● WHAT TO PRODUCE: Locate all lines in the data below that hold "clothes" and show them.

● SOURCE MATERIAL:
+ + + + + + +

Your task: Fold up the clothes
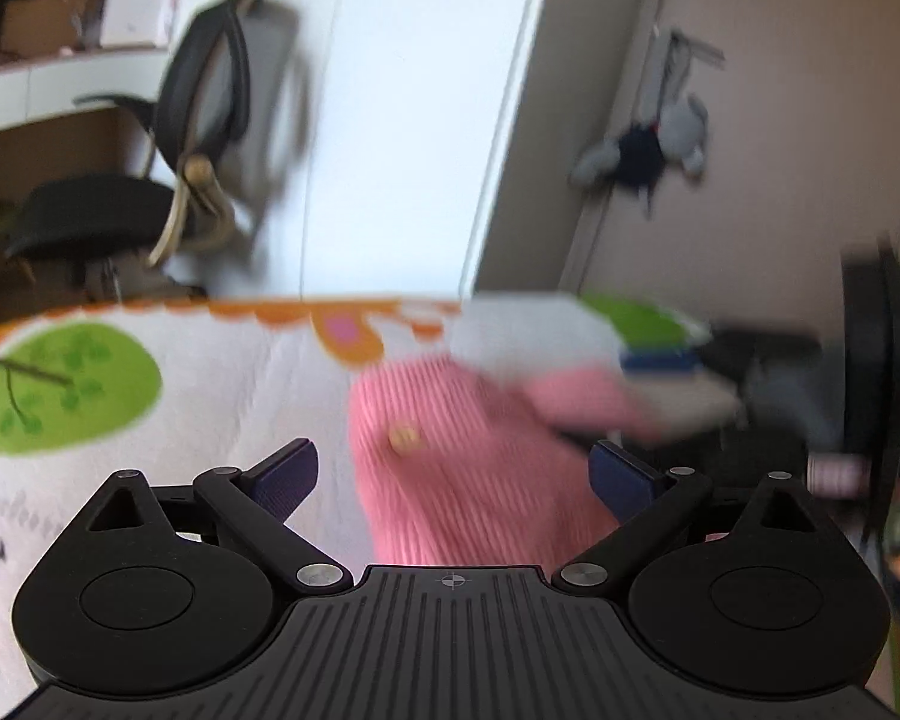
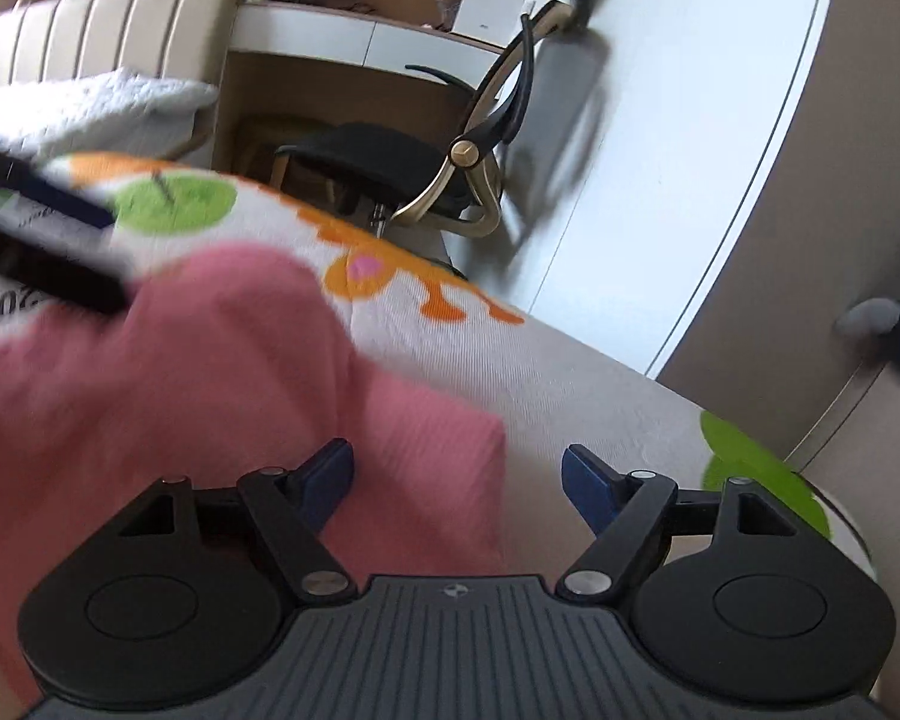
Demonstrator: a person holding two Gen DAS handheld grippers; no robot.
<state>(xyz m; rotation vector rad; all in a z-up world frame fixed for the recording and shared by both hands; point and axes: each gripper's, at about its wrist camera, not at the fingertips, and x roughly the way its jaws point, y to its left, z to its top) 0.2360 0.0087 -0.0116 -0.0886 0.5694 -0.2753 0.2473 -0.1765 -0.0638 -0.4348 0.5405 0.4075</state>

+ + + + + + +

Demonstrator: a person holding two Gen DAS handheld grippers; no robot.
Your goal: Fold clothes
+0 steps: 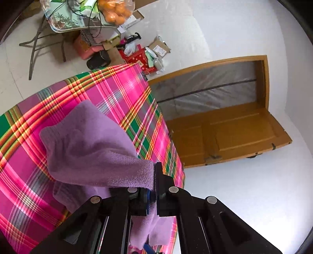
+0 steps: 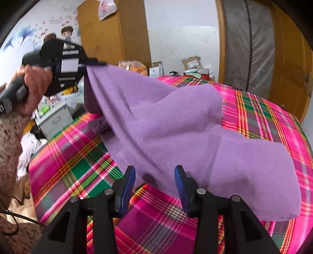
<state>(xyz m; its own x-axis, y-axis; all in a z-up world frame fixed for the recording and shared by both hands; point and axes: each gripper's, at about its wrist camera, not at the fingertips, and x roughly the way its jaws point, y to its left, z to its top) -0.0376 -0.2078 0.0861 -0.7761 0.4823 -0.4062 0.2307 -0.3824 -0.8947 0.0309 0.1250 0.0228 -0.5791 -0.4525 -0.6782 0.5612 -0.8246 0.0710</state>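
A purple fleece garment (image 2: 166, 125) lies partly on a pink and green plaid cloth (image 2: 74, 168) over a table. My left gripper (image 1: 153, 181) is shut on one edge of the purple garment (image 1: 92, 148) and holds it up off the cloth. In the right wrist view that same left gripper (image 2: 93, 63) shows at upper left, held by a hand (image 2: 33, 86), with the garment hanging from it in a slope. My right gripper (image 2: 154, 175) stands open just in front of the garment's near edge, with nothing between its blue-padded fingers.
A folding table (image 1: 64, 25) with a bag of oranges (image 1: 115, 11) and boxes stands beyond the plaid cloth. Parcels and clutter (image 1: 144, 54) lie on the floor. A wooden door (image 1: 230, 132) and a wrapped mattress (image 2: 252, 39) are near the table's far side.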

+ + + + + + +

● RESPONSE TO THIS EXERCISE:
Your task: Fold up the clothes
Your goal: Fold clothes

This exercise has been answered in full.